THE INPUT:

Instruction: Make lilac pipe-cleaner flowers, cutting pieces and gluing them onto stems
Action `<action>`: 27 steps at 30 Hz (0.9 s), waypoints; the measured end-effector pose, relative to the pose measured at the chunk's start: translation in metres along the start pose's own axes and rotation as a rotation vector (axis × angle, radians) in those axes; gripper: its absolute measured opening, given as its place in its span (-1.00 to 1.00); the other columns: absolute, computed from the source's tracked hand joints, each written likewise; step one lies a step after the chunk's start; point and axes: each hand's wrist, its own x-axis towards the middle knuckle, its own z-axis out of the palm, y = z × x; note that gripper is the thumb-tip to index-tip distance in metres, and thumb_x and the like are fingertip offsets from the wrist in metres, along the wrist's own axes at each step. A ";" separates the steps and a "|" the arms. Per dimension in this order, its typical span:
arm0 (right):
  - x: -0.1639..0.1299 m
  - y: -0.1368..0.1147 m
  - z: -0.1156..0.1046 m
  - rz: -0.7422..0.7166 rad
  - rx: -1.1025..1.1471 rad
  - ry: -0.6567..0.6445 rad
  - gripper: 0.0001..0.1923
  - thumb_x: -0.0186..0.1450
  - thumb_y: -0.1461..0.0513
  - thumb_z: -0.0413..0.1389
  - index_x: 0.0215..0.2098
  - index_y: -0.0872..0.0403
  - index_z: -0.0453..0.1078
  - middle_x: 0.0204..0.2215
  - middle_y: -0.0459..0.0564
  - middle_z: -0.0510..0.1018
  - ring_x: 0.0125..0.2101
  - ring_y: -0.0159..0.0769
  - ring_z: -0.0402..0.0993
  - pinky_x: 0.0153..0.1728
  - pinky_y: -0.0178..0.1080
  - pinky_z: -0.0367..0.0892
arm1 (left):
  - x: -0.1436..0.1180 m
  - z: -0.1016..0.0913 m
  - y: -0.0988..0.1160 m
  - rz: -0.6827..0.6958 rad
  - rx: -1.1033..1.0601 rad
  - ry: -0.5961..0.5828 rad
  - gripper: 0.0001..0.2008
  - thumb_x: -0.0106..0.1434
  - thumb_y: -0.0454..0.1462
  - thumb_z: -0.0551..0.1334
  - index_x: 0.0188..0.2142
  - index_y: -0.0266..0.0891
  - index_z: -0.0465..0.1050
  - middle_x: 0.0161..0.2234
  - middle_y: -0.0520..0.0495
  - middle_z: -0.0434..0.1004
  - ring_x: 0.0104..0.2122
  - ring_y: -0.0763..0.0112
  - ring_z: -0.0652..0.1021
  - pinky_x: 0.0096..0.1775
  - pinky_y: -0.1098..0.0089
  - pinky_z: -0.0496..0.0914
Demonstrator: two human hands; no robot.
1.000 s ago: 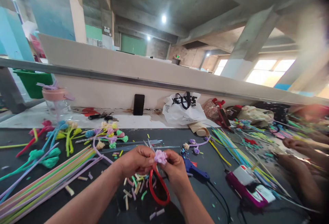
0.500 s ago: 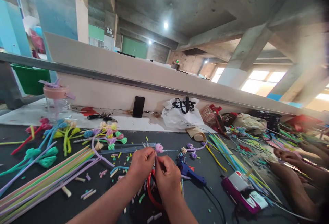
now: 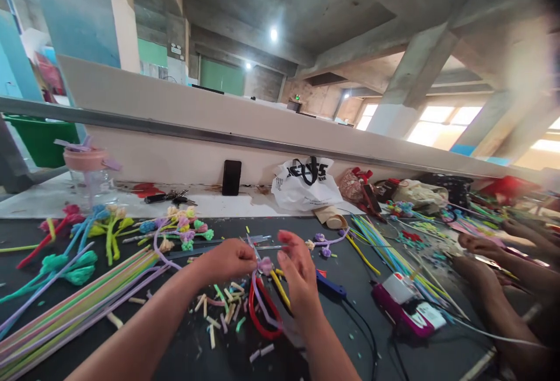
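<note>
My left hand (image 3: pixel 238 258) is closed in a pinch at a small pinkish-purple pipe-cleaner flower (image 3: pixel 265 265). A lilac stem (image 3: pixel 262 299) hangs down below the bloom. My right hand (image 3: pixel 300 270) is raised just right of the flower, fingers apart and holding nothing. Below both hands lie scissors with red handles (image 3: pixel 251 311), their blades partly hidden; a yellow pipe cleaner (image 3: pixel 281 290) runs beside them. Partly behind my right hand is a blue glue gun (image 3: pixel 331 285). A curved purple stem with small purple blooms (image 3: pixel 325 251) rests farther right.
Bundled pipe cleaners (image 3: pixel 87 305) and finished-looking flowers (image 3: pixel 186 226) lie left. Cut scraps (image 3: pixel 223 305) litter the front. A purple power strip (image 3: pixel 405 311) with cords sits right, near a co-worker's hands (image 3: pixel 481 258). A phone (image 3: pixel 231 177) and white bag (image 3: pixel 306 185) stand behind.
My right hand has let go of the flower, opened and lifted to the right. My left hand keeps its pinch, slightly farther left, and the hanging stem now shows. The view has shifted slightly.
</note>
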 end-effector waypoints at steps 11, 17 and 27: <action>-0.006 -0.004 0.020 0.600 0.510 -0.389 -0.86 -0.05 0.33 0.12 -0.52 0.09 0.23 -0.74 -0.24 0.34 -0.70 -0.49 0.24 -0.64 -0.43 0.09 | -0.011 -0.013 0.016 0.030 0.215 -0.142 -0.79 0.03 -0.25 0.08 -0.67 -0.27 0.19 -0.69 0.15 -0.01 -0.64 0.58 0.09 -0.61 0.51 -0.05; -0.005 -0.009 0.019 0.631 0.515 -0.363 -0.85 -0.06 0.31 0.16 -0.54 0.11 0.25 -0.73 -0.25 0.35 -0.71 -0.52 0.25 -0.64 -0.44 0.10 | -0.011 -0.010 0.013 0.088 0.331 -0.103 -0.79 0.04 -0.27 0.08 -0.68 -0.28 0.20 -0.67 0.14 0.06 -0.61 0.58 0.14 -0.57 0.53 -0.01; 0.005 0.002 0.011 0.579 0.763 -0.091 -0.80 -0.03 0.32 0.20 -0.60 0.09 0.21 -0.72 -0.22 0.38 -0.67 -0.48 0.29 -0.58 -0.39 0.21 | -0.005 -0.001 0.018 0.303 0.364 0.505 -0.82 0.13 -0.32 0.06 -0.30 -0.20 0.40 -0.36 -0.02 0.45 -0.32 0.41 0.42 -0.27 0.46 0.25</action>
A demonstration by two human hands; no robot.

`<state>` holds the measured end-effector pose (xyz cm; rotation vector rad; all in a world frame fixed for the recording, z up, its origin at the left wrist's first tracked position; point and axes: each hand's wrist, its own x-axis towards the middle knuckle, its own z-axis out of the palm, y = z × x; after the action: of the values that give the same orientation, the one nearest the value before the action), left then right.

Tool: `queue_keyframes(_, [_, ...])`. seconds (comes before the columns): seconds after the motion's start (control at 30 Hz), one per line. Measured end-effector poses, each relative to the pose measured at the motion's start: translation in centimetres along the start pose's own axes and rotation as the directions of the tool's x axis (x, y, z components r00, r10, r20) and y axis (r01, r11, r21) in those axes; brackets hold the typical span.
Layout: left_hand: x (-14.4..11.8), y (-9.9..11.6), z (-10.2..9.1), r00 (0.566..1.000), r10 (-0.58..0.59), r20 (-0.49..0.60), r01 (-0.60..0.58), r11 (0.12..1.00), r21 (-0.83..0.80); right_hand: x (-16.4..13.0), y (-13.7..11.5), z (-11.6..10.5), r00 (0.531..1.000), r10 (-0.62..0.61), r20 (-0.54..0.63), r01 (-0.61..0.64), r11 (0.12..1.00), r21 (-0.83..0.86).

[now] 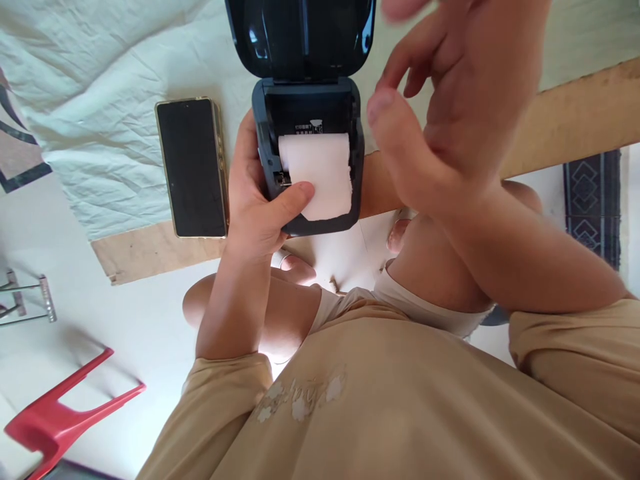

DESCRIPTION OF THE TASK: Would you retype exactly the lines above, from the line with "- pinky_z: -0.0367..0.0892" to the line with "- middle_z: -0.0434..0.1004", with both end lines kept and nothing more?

TASK ANSWER:
  - pinky_z: -0.0367..0.0892
arm1 (left):
  - x: -0.1436..0.1180 m
  - z: -0.1016..0.0913 m
  - y: -0.0988..0.1160 m
  - rz: -0.6827..0.6958 rad
  - rx: -1.1033..1.0601 rad
  - ry: -0.5961..0.5828 rad
  - gripper: 0.0001..0.2008
  - thumb_x: -0.0106..0.1434
  - thumb_y: -0.0454..0.1462
  - thumb_z: -0.0551..0.1334
  - index_x: 0.0188..0.2142
  - index_y: -0.0266..0.0891
  - index_z: -0.0465..0.1050
  - middle_x: 0.0161..0.2234
  - middle_y: -0.0520..0.0495
  - middle_z: -0.0434..0.1004

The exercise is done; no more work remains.